**Your goal:** Please check every line of the listing for "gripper" and copy each line where it is found.

**Data shown:**

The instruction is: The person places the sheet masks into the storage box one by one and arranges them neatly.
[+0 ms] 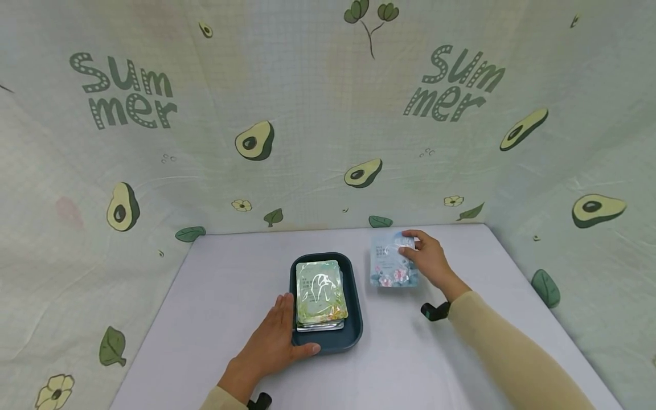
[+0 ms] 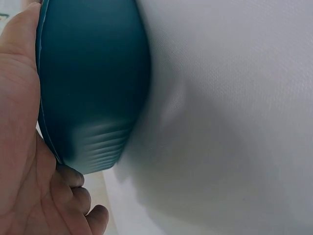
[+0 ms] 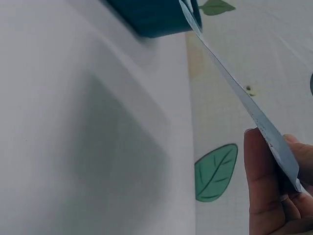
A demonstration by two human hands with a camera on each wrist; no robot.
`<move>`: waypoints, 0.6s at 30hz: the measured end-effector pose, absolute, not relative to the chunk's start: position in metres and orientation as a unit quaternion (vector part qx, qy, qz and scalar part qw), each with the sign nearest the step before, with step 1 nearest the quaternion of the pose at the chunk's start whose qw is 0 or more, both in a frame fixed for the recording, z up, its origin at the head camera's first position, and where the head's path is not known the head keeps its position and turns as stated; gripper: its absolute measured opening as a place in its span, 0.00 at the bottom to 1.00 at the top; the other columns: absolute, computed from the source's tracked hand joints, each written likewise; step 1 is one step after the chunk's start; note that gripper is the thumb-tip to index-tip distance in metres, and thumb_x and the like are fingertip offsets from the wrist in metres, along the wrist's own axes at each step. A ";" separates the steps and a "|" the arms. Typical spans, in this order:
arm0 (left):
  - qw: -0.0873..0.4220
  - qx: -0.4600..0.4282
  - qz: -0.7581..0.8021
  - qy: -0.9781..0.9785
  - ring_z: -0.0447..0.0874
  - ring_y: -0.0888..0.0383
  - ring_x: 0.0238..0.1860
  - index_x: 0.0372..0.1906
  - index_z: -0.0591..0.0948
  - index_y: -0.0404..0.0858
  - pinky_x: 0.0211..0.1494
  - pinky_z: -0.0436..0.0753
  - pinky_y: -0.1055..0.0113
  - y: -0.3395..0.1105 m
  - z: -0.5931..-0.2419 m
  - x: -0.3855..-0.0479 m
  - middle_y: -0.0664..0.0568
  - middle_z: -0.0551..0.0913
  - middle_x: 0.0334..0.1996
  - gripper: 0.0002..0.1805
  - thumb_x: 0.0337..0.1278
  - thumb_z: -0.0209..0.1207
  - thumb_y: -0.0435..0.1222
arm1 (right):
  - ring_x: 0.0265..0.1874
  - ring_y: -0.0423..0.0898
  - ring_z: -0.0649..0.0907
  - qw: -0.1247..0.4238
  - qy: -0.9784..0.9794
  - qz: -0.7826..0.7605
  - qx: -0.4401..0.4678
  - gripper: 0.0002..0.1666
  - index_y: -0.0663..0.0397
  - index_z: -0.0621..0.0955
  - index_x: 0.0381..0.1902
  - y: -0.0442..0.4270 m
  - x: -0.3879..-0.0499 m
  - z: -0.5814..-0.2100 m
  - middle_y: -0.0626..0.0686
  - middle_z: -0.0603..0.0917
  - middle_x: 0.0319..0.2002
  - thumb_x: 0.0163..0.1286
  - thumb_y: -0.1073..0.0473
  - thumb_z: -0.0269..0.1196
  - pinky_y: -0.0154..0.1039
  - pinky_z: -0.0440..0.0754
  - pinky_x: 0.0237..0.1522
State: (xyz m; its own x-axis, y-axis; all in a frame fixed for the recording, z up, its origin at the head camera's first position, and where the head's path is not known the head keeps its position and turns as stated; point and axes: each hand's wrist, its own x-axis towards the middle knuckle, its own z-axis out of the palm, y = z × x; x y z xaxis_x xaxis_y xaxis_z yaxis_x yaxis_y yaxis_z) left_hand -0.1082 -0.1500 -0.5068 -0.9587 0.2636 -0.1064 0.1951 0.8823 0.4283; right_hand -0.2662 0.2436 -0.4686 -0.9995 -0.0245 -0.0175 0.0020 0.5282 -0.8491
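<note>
My right hand pinches a light blue facial mask packet by its right edge, between thumb and fingers. The packet is raised above the table to the right of a dark blue tray; the right wrist view shows the thin packet edge-on. Inside the tray lies a green facial mask packet on top of silver-edged packets, mostly hidden beneath it. My left hand rests against the tray's near left corner, fingers straight along its left side and thumb at the near rim.
A white cloth covers the table. Behind and beside it hangs a curtain printed with avocados and leaves. Black wrist-camera mounts sit at the right wrist and left wrist.
</note>
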 end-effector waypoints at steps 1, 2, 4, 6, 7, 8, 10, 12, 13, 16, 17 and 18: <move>0.080 0.120 0.209 0.967 0.45 0.39 0.86 0.84 0.47 0.28 0.84 0.59 0.43 -0.150 -0.507 -0.108 0.35 0.50 0.85 0.72 0.54 0.65 0.73 | 0.43 0.52 0.85 0.013 0.871 -0.490 -0.009 0.30 0.52 0.73 0.74 0.243 -0.266 -0.467 0.67 0.83 0.58 0.78 0.57 0.66 0.35 0.85 0.38; 0.078 0.121 0.206 0.968 0.45 0.39 0.86 0.84 0.47 0.28 0.84 0.59 0.43 -0.150 -0.506 -0.108 0.35 0.50 0.85 0.72 0.54 0.65 0.73 | 0.44 0.51 0.85 0.012 0.870 -0.494 -0.010 0.30 0.52 0.74 0.74 0.241 -0.266 -0.465 0.66 0.83 0.58 0.77 0.57 0.66 0.34 0.85 0.38; 0.074 0.125 0.200 0.969 0.45 0.39 0.86 0.84 0.48 0.28 0.84 0.59 0.43 -0.149 -0.506 -0.109 0.35 0.50 0.85 0.72 0.54 0.65 0.73 | 0.45 0.52 0.86 0.012 0.864 -0.503 -0.013 0.30 0.52 0.74 0.74 0.237 -0.266 -0.461 0.66 0.83 0.59 0.77 0.58 0.67 0.34 0.86 0.39; 0.071 0.129 0.196 0.970 0.45 0.39 0.86 0.84 0.48 0.27 0.84 0.59 0.43 -0.149 -0.505 -0.109 0.34 0.50 0.85 0.71 0.54 0.65 0.73 | 0.45 0.52 0.86 0.014 0.857 -0.515 -0.012 0.31 0.52 0.74 0.74 0.231 -0.265 -0.457 0.66 0.83 0.60 0.77 0.59 0.67 0.33 0.86 0.39; 0.071 0.130 0.193 0.970 0.45 0.39 0.86 0.84 0.49 0.27 0.84 0.59 0.43 -0.149 -0.504 -0.109 0.34 0.50 0.85 0.71 0.54 0.65 0.73 | 0.45 0.52 0.86 0.016 0.852 -0.523 -0.011 0.30 0.51 0.74 0.74 0.227 -0.265 -0.455 0.66 0.83 0.60 0.77 0.59 0.67 0.33 0.86 0.39; 0.070 0.131 0.191 0.970 0.45 0.39 0.86 0.84 0.49 0.27 0.84 0.59 0.43 -0.149 -0.504 -0.109 0.34 0.50 0.85 0.71 0.54 0.65 0.73 | 0.45 0.52 0.86 0.018 0.848 -0.530 -0.009 0.30 0.51 0.74 0.74 0.223 -0.264 -0.454 0.66 0.83 0.60 0.77 0.60 0.67 0.33 0.87 0.39; 0.071 0.132 0.186 0.971 0.45 0.39 0.86 0.84 0.49 0.27 0.84 0.59 0.43 -0.148 -0.503 -0.109 0.34 0.50 0.85 0.71 0.55 0.65 0.73 | 0.43 0.52 0.87 0.022 0.837 -0.547 -0.011 0.30 0.51 0.74 0.73 0.213 -0.263 -0.452 0.66 0.83 0.59 0.76 0.61 0.67 0.33 0.87 0.39; 0.074 0.130 0.182 0.972 0.44 0.39 0.86 0.84 0.49 0.28 0.84 0.59 0.43 -0.148 -0.503 -0.109 0.34 0.50 0.85 0.71 0.54 0.64 0.73 | 0.42 0.50 0.87 0.025 0.827 -0.561 -0.014 0.29 0.51 0.75 0.72 0.201 -0.261 -0.451 0.66 0.84 0.58 0.76 0.62 0.67 0.33 0.88 0.39; 0.075 0.129 0.179 0.972 0.44 0.39 0.86 0.84 0.49 0.28 0.84 0.59 0.43 -0.148 -0.503 -0.110 0.35 0.50 0.85 0.71 0.54 0.64 0.74 | 0.41 0.50 0.87 0.029 0.821 -0.570 -0.016 0.29 0.51 0.76 0.72 0.194 -0.259 -0.450 0.66 0.84 0.57 0.75 0.63 0.68 0.33 0.89 0.39; 0.079 0.125 0.177 0.973 0.44 0.39 0.86 0.84 0.49 0.28 0.84 0.58 0.43 -0.148 -0.503 -0.110 0.35 0.49 0.85 0.71 0.54 0.64 0.74 | 0.41 0.49 0.87 0.040 0.808 -0.588 -0.023 0.28 0.52 0.77 0.71 0.173 -0.255 -0.449 0.65 0.85 0.55 0.75 0.64 0.68 0.34 0.89 0.39; 0.080 0.124 0.176 0.973 0.44 0.39 0.86 0.84 0.49 0.28 0.84 0.58 0.43 -0.148 -0.503 -0.110 0.35 0.49 0.85 0.71 0.54 0.64 0.74 | 0.40 0.49 0.87 0.044 0.806 -0.590 -0.023 0.28 0.52 0.77 0.70 0.166 -0.254 -0.450 0.65 0.85 0.54 0.75 0.64 0.68 0.35 0.89 0.39; 0.081 0.123 0.177 0.973 0.44 0.39 0.86 0.84 0.49 0.28 0.84 0.58 0.42 -0.148 -0.503 -0.110 0.35 0.49 0.85 0.71 0.54 0.64 0.74 | 0.40 0.48 0.87 0.049 0.803 -0.593 -0.023 0.28 0.51 0.77 0.70 0.158 -0.253 -0.451 0.64 0.85 0.53 0.74 0.64 0.68 0.35 0.89 0.39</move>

**Problem solution:**
`<move>`: waypoints, 0.6s at 30hz: the measured end-effector pose, absolute, not relative to the chunk's start: position in metres and orientation as a unit quaternion (vector part qx, qy, qz and scalar part qw), each with the sign nearest the step before, with step 1 nearest the quaternion of the pose at the chunk's start whose qw is 0 or more, both in a frame fixed for the recording, z up, its origin at the head camera's first position, and where the head's path is not known the head keeps its position and turns as stated; gripper: its absolute measured opening as a place in its span, 0.00 at the bottom to 1.00 at the top; the other columns: absolute, computed from the source's tracked hand joints, each written likewise; step 1 is one step after the chunk's start; note that gripper is the thumb-tip to index-tip distance in metres, and thumb_x and the like are fingertip offsets from the wrist in metres, along the wrist's own axes at each step. A ";" separates the steps and a "|" the arms. Typical spans, in this order:
  - gripper: 0.0002..0.1805
  - gripper: 0.0002..0.1666

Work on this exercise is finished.